THE PROBLEM – The whole listing needs to be written out exactly, except for any images.

Top of PROVIDED DATA

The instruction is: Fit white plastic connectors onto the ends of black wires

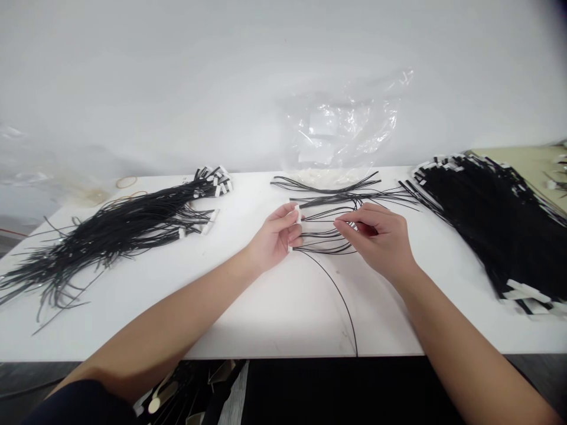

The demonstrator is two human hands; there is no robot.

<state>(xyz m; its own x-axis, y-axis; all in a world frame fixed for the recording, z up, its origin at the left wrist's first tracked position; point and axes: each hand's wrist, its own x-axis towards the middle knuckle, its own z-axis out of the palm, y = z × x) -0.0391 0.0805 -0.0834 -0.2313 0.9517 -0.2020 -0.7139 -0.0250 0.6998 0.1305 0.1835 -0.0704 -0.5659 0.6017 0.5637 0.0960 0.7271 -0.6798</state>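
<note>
My left hand (278, 235) is closed in a pinch on a small white connector (297, 213) at the middle of the white table (248, 307). My right hand (378, 236) is pinched on a thin black wire (330, 221) just to the right of that connector. A small fan of black wires (336, 198) lies on the table under and behind both hands. One long black wire (341, 301) curves from the hands down to the table's front edge.
A bundle of black wires with white connectors (119, 227) lies at the left. A large heap of black wires (496, 218) fills the right side. A clear plastic bag (345, 133) leans on the wall behind. Rubber bands (127, 182) lie at the back left.
</note>
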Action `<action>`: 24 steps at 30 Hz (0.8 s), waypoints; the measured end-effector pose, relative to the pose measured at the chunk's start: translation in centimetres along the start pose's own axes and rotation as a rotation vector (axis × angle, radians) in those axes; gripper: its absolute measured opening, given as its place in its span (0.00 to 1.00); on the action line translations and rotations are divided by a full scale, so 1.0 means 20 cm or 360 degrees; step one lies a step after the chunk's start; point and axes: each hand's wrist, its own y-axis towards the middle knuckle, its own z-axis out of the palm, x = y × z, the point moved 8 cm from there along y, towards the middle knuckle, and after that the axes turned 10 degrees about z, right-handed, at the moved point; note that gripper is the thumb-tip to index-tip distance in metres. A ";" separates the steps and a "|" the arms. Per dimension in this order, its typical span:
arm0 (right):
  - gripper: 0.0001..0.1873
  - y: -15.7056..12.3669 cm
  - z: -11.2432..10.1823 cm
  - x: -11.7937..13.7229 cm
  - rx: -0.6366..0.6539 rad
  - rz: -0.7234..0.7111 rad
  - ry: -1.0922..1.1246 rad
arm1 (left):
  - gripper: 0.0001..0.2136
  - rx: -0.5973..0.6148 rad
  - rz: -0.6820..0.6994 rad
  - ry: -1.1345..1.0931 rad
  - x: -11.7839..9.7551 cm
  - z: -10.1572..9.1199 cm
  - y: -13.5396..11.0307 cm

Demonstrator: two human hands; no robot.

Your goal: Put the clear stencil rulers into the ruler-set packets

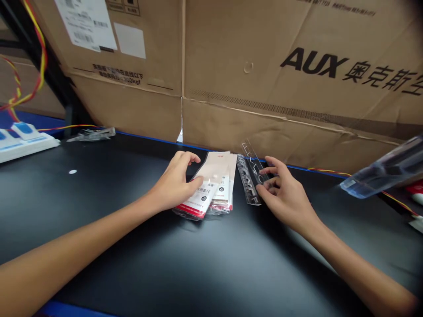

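Several packets (216, 182) between left hand (173, 180) and right hand (286, 193); open desk (211, 268) nearer

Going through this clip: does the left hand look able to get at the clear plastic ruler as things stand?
Probably, but not directly. The left hand is on the packaged rulers, which lie between it and the clear plastic ruler. The right hand is also close beside that ruler, so the left would have to reach across.

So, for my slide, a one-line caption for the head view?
Left hand on plastic-wrapped ruler sets, right hand at a clear stencil ruler, on a black workbench before an AUX carton.
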 end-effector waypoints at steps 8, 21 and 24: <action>0.06 -0.03 -0.08 0.09 -0.0287 -0.0266 -0.0157 | 0.11 0.0129 0.0327 0.0074 -0.18 0.02 -0.04; 0.07 -0.01 -0.05 0.08 -0.0328 -0.0323 -0.0396 | 0.10 0.0258 0.0358 0.0106 -0.18 0.06 -0.05; 0.06 -0.02 -0.03 0.07 -0.0279 -0.0338 -0.0454 | 0.10 0.0293 0.0360 0.0111 -0.19 0.06 -0.06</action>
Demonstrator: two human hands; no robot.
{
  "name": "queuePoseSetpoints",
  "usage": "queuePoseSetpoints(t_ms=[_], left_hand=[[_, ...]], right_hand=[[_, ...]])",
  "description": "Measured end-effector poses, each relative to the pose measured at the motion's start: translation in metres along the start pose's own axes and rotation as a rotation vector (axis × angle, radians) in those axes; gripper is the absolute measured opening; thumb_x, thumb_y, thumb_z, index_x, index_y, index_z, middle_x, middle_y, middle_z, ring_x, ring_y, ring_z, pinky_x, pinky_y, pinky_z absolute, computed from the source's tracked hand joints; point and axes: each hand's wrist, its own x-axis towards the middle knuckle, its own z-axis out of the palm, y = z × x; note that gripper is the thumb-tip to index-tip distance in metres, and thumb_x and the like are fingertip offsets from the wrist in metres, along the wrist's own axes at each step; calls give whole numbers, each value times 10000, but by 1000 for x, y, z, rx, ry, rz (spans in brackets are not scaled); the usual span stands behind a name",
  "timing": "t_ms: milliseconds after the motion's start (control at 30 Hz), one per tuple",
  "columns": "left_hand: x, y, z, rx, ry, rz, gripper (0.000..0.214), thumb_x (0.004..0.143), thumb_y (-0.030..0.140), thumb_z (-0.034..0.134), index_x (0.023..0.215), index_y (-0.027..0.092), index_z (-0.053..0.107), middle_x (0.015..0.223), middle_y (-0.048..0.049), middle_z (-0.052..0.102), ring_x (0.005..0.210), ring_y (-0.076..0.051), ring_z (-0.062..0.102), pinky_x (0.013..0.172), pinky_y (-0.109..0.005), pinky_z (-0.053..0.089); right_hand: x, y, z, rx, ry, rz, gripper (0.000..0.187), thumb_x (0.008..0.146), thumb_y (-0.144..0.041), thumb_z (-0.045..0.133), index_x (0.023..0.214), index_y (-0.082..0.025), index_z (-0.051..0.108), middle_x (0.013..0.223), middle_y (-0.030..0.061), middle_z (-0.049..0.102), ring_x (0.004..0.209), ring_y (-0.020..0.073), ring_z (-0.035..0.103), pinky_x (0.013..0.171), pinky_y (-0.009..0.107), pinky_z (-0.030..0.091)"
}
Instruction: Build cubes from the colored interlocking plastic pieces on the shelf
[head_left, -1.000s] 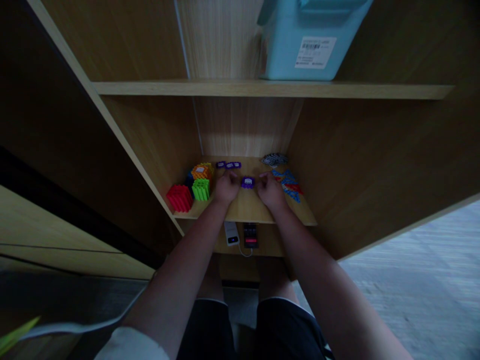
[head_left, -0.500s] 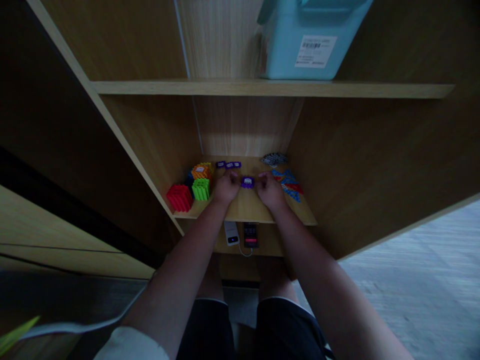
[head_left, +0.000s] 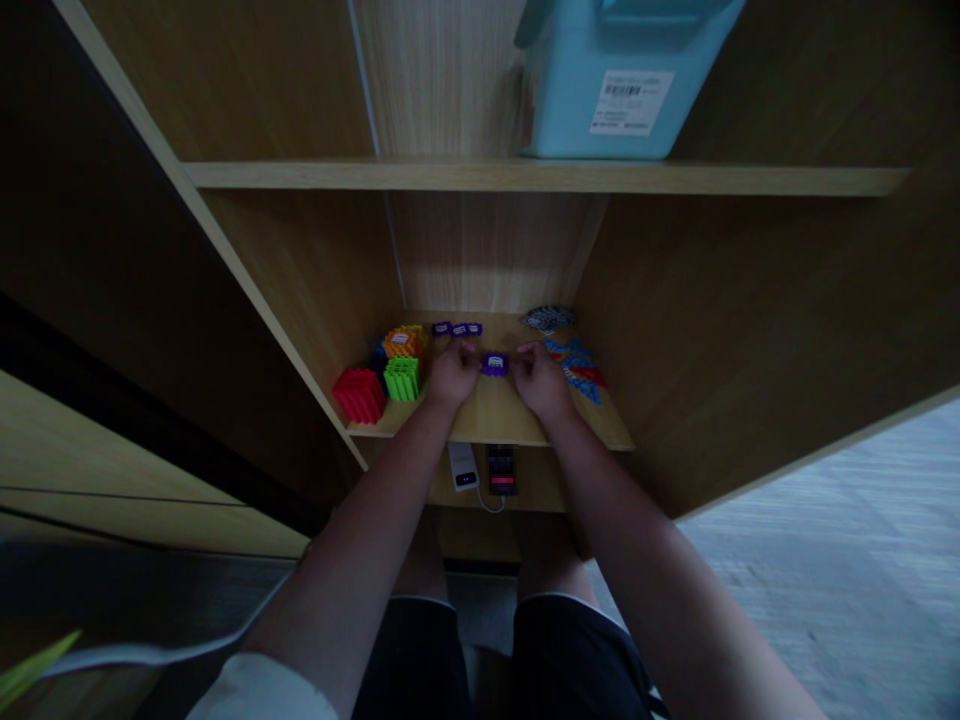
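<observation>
Hands meet at the middle of the lower shelf [head_left: 495,425]. The left hand [head_left: 450,378] and the right hand [head_left: 541,380] each pinch one side of a small purple piece [head_left: 494,364], fingers curled in on it. It sits between them, on the board or just above it (the dim light does not show which).

Judging by how things lie, the work with the pieces is part done. A red block [head_left: 359,395], a green block [head_left: 402,379] and an orange block [head_left: 402,343] stand built up close together at the shelf's left end, and a short row of purple pieces [head_left: 457,329] lies at the back. Left loose, it seems, are the flat blue and red pieces [head_left: 576,365] just beside the right hand, with a grey fan-shaped lot [head_left: 549,318] behind them.

The blocks are ribbed, toothed plastic — bright, hard-looking, roughly cubic. The shelf is pale wood-grain laminate, smooth and matt. On the board above stands a light-blue plastic bin [head_left: 570,110] with a white label.
</observation>
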Motion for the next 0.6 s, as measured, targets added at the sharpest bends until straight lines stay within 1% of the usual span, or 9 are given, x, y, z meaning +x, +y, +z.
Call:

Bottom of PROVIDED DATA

EXERCISE SOLUTION –
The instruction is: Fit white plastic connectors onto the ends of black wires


The demonstrator is two human hands; there is no robot.

<state>(xyz m; its own x-axis, y-axis; all in a world frame fixed for the recording, z up, its origin at the left wrist's first tracked position; point and axes: each hand's wrist, its own x-axis towards the middle knuckle, its own z-axis out of the palm, y = z × x) -0.0391 0.0805 -0.0834 -0.2313 0.9517 -0.2020 -0.7139 -0.0250 0.6998 0.1305 0.1835 -0.0704 -0.5659 0.6017 0.5637 0.0960 0.7271 -0.6798</state>
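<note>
My left hand (278, 235) is closed in a pinch on a small white connector (297, 213) at the middle of the white table (248, 307). My right hand (378, 236) is pinched on a thin black wire (330, 221) just to the right of that connector. A small fan of black wires (336, 198) lies on the table under and behind both hands. One long black wire (341, 301) curves from the hands down to the table's front edge.
A bundle of black wires with white connectors (119, 227) lies at the left. A large heap of black wires (496, 218) fills the right side. A clear plastic bag (345, 133) leans on the wall behind. Rubber bands (127, 182) lie at the back left.
</note>
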Action `<action>`: 24 steps at 30 Hz (0.8 s), waypoints; the measured end-effector pose, relative to the pose measured at the chunk's start: translation in centimetres along the start pose's own axes and rotation as a rotation vector (axis × angle, radians) in those axes; gripper: its absolute measured opening, given as its place in its span (0.00 to 1.00); on the action line translations and rotations are divided by a full scale, so 1.0 means 20 cm or 360 degrees; step one lies a step after the chunk's start; point and axes: each hand's wrist, its own y-axis towards the middle knuckle, its own z-axis out of the palm, x = y × z, the point moved 8 cm from there along y, towards the middle knuckle, and after that the axes turned 10 degrees about z, right-handed, at the moved point; note that gripper is the thumb-tip to index-tip distance in metres. A ";" separates the steps and a "|" the arms. Per dimension in this order, its typical span:
arm0 (right):
  - gripper: 0.0001..0.1873
  - y: -15.7056..12.3669 cm
  - z: -11.2432..10.1823 cm
  - x: -11.7937..13.7229 cm
  - rx: -0.6366..0.6539 rad
  - rz: -0.7234..0.7111 rad
  - ry: -1.0922..1.1246 rad
arm1 (left):
  - gripper: 0.0001..0.2136
  - rx: -0.5973..0.6148 rad
  - rz: -0.6820..0.6994 rad
  - ry: -1.1345..1.0931 rad
  - x: -11.7839..9.7551 cm
  - z: -10.1572..9.1199 cm
  - y: -13.5396..11.0307 cm

Demonstrator: two human hands; no robot.

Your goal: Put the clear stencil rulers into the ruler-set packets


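Several packets (216, 182) between left hand (173, 180) and right hand (286, 193); open desk (211, 268) nearer

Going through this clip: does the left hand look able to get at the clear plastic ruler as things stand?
Probably, but not directly. The left hand is on the packaged rulers, which lie between it and the clear plastic ruler. The right hand is also close beside that ruler, so the left would have to reach across.

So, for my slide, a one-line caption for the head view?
Left hand on plastic-wrapped ruler sets, right hand at a clear stencil ruler, on a black workbench before an AUX carton.
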 end-effector waypoints at steps 8, 21 and 24: <action>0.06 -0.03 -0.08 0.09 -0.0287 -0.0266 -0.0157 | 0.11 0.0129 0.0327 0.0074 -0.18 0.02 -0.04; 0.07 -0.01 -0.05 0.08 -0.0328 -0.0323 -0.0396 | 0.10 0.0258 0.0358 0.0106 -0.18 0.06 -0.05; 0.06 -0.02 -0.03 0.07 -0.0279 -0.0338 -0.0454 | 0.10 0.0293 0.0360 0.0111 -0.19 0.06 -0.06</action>
Demonstrator: two human hands; no robot.
{
  "name": "queuePoseSetpoints",
  "usage": "queuePoseSetpoints(t_ms=[_], left_hand=[[_, ...]], right_hand=[[_, ...]])",
  "description": "Measured end-effector poses, each relative to the pose measured at the motion's start: translation in metres along the start pose's own axes and rotation as a rotation vector (axis × angle, radians) in those axes; gripper is the absolute measured opening; thumb_x, thumb_y, thumb_z, index_x, index_y, index_z, middle_x, middle_y, middle_z, ring_x, ring_y, ring_z, pinky_x, pinky_y, pinky_z absolute, computed from the source's tracked hand joints; point and axes: each hand's wrist, its own x-axis towards the middle knuckle, its own z-axis out of the palm, y = z × x; note that gripper is the thumb-tip to index-tip distance in metres, and thumb_x and the like are fingertip offsets from the wrist in metres, along the wrist's own axes at each step; calls give whole numbers, each value times 10000, but by 1000 for x, y, z, rx, ry, rz (spans in brackets are not scaled); the usual span stands behind a name",
  "timing": "t_ms: milliseconds after the motion's start (control at 30 Hz), one per tuple",
  "columns": "left_hand: x, y, z, rx, ry, rz, gripper (0.000..0.214), thumb_x (0.004..0.143), thumb_y (-0.030..0.140), thumb_z (-0.034..0.134), index_x (0.023..0.215), index_y (-0.027..0.092), index_z (-0.053..0.107), middle_x (0.015..0.223), middle_y (-0.048..0.049), middle_z (-0.052..0.102), ring_x (0.005..0.210), ring_y (-0.076..0.051), ring_z (-0.062..0.102), pinky_x (0.013..0.172), pinky_y (-0.109..0.005), pinky_z (-0.053..0.089); right_hand: x, y, z, rx, ry, rz, gripper (0.000..0.187), thumb_x (0.008..0.146), thumb_y (-0.144..0.041), thumb_z (-0.045..0.133), index_x (0.023..0.214), index_y (-0.082..0.025), index_z (-0.051..0.108), middle_x (0.013..0.223), middle_y (-0.030..0.061), middle_z (-0.049..0.102), ring_x (0.004..0.209), ring_y (-0.020..0.073), ring_z (-0.035..0.103), pinky_x (0.013..0.171), pinky_y (-0.009..0.107), pinky_z (-0.030..0.091)"
}
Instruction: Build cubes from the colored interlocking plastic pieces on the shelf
[head_left, -1.000s] 
[head_left, -0.500s] 
[head_left, +0.000s] 
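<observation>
Hands meet at the middle of the lower shelf [head_left: 495,425]. The left hand [head_left: 450,378] and the right hand [head_left: 541,380] each pinch one side of a small purple piece [head_left: 494,364], fingers curled in on it. It sits between them, on the board or just above it (the dim light does not show which).

Judging by how things lie, the work with the pieces is part done. A red block [head_left: 359,395], a green block [head_left: 402,379] and an orange block [head_left: 402,343] stand built up close together at the shelf's left end, and a short row of purple pieces [head_left: 457,329] lies at the back. Left loose, it seems, are the flat blue and red pieces [head_left: 576,365] just beside the right hand, with a grey fan-shaped lot [head_left: 549,318] behind them.

The blocks are ribbed, toothed plastic — bright, hard-looking, roughly cubic. The shelf is pale wood-grain laminate, smooth and matt. On the board above stands a light-blue plastic bin [head_left: 570,110] with a white label.
</observation>
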Motion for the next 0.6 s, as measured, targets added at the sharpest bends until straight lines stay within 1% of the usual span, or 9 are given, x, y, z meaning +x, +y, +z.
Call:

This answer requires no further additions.